EXERCISE GOAL |
Transcribe the data below verbatim from the line with "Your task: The" to the line with "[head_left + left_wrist". Include both of those lines.

▶

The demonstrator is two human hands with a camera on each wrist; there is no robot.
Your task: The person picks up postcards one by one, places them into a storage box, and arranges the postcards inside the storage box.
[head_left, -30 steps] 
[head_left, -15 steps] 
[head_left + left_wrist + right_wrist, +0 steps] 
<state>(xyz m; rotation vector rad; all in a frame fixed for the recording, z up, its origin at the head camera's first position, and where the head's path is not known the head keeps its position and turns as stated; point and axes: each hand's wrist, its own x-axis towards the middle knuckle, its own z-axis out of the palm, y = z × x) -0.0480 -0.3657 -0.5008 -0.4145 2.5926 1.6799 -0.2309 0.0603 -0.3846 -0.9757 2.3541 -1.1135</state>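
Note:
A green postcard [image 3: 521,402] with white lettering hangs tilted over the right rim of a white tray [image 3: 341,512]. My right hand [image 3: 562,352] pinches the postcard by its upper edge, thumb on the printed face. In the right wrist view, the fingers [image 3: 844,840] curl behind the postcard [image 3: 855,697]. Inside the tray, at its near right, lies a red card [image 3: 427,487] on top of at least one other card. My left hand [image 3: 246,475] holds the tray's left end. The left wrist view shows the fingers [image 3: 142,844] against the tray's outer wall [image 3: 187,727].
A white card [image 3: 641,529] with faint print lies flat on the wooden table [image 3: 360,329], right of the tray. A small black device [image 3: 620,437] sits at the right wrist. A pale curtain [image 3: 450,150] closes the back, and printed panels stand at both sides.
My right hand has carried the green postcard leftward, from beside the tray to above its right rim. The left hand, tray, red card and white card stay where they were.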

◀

ANSWER TO THIS EXERCISE |
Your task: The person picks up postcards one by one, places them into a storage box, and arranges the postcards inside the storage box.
[head_left, -30 steps] 
[head_left, -15 steps] 
[head_left + left_wrist + right_wrist, +0 steps] 

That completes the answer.